Couple Proves Best Dancer Mail Goes Past Pretty Pictures
By the time moralers began hauling bags and bags of dancer mail to the floor of the Bryce Jordan Center just after 2:00 a.m. Sunday morning, the 708 THON dancers had already been on their feet for 32 hours. This, in itself, was an extraordinary task–but THON was not even three-quarters over.
Dancer mail distribution is strategically scheduled early Sunday morning because that’s normally the time when dancers start to feel the effects of being awake and standing for close to a day-and-a-half straight. Feet start to ache a little more, backs begin to tighten up a little more and eyes begin to get a little heavier. The body needs a spark plug to give its internal battery the juice to push through the final hours of THON, and dancer mail is that spark plug.
At THON 2012, dancer mail incited as many smiles as it did tears. Faces flushed with red were present all across the floor whether it be because the reader laughed until he or she cried or because they started bawling from the second they opened their first letter. But for one dancer, mail call provided something much more than external emotions. One letter re-energized his heart and mind because it contained meaningful words from the one he loved.
J.D. Herr won the independent dancing lottery this year and while he has friends supporting him, there is no large group in the stands to provide comfort from afar, or a thousand words of encouragement when he turns around. His biggest supporter is his girlfriend, Alex Leahy, who was on the floor with him when I interviewed him just after dancer mail. It was her, he said, that provided him with the encouragement that he knows will allow him to finish out the homestretch of THON strong.
His first word to describe Leahy’s dancer mail was “book”. Leahy had written about the three best memories that she felt they’d shared as a couple, and took it to 324 HUB for him to open early Sunday morning. Without getting too personal, Leahy and Herr told me about these three memories.

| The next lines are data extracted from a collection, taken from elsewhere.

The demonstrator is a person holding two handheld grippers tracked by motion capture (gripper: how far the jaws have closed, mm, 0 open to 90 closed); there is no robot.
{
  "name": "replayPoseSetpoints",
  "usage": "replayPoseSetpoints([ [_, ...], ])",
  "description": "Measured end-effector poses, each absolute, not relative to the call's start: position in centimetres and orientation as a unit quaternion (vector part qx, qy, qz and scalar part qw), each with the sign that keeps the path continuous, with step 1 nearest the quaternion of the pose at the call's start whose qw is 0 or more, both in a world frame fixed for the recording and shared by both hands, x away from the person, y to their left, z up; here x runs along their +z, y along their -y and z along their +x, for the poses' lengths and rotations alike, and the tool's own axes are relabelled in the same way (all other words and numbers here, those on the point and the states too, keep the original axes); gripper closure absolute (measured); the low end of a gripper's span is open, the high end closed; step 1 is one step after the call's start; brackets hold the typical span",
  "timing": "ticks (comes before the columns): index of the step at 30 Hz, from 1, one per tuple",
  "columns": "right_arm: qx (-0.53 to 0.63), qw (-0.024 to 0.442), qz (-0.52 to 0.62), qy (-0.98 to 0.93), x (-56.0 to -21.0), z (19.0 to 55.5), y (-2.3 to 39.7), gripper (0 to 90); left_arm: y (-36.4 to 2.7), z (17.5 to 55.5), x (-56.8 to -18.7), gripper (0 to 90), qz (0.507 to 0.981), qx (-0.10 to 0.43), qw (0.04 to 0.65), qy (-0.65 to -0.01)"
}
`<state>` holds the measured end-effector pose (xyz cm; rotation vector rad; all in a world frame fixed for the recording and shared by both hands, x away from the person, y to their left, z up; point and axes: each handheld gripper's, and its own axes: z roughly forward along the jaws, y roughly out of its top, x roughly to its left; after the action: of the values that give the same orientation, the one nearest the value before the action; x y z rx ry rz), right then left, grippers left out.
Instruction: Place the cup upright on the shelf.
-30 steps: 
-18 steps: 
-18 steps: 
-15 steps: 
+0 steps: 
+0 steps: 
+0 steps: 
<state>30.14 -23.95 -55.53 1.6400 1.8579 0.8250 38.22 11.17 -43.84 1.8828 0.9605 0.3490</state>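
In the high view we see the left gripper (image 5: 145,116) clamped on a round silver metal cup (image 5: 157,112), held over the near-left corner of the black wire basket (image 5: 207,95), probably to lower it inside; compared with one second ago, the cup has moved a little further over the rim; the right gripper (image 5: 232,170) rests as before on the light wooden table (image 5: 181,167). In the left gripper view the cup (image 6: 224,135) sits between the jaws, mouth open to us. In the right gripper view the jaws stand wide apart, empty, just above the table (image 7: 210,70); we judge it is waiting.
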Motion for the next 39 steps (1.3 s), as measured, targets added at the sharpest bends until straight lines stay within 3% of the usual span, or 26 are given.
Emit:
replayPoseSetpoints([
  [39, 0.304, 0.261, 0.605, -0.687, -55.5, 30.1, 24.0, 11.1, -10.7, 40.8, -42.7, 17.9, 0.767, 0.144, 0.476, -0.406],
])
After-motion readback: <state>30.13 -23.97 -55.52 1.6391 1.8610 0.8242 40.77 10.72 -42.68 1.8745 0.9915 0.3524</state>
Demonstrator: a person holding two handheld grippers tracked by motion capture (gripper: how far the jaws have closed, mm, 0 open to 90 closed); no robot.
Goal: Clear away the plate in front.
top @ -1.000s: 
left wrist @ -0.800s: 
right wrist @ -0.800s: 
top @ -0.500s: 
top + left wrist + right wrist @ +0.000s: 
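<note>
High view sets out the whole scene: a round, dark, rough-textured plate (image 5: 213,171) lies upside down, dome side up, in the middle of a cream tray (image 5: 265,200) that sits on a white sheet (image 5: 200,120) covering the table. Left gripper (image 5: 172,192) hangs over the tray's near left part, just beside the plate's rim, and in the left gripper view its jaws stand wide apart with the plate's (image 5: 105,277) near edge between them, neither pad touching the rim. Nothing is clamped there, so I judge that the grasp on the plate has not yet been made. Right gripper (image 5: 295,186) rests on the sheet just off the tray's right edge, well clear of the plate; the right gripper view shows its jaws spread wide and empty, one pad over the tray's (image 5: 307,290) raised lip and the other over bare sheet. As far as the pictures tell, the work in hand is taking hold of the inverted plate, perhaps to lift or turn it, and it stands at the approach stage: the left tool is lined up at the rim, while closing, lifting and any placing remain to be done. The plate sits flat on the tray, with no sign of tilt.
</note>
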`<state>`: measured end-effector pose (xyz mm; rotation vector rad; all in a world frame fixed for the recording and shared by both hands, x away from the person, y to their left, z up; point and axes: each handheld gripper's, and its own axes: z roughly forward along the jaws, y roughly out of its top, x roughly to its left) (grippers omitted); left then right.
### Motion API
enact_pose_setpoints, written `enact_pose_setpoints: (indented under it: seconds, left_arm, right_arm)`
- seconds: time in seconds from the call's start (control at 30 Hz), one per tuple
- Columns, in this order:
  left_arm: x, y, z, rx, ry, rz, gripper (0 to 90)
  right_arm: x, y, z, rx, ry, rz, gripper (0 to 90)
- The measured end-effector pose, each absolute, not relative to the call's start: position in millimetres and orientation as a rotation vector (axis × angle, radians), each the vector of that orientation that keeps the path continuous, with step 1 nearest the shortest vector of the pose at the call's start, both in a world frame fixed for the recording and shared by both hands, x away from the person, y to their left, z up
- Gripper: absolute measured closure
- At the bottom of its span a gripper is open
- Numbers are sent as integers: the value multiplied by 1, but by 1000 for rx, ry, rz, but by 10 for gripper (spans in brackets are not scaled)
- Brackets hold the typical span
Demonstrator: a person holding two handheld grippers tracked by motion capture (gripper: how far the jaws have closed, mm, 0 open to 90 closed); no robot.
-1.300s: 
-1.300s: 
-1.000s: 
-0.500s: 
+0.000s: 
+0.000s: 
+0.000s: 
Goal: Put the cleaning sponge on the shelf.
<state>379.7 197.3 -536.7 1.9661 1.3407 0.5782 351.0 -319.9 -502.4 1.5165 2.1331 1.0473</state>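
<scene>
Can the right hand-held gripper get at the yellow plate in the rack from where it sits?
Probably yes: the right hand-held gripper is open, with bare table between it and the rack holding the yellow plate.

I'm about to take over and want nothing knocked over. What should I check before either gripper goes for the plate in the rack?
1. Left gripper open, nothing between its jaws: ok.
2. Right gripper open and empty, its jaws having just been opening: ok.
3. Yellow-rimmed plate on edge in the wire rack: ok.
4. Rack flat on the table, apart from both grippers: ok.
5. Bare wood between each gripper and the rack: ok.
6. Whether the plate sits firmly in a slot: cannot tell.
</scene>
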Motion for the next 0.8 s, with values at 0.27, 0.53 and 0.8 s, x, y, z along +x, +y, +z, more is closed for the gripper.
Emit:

The first memory was a trip to New York when they had the most hectic day, but, by far, also one of the most enjoyable either had ever had. The second was of the time Derr taught Leahy how to ski–which was a day full of laughs, for obvious reasons. And the last story was about a Christmas Eve dinner with Leahy’s family that provided the two an opportunity to make memories with those that they loved.
Herr’s moraler, Amanda Brodman, told me that Herr was not in dire straits by any stretch of the imagination before dancer mail, but that an obvious boost in energy was seen after dancer mail and Leahy’s letter in general.
While the laughs and the kind words of most pieces of dancer mail serve their purpose in taking the dancers’ minds off of their aching bodies and droopy eyes, the “books” like Alex wrote for her boyfriend J.D. have the ability to heal all that ails a dancer. It just goes to show you that it definitely is the thought, the deep, evocative thought, that counts.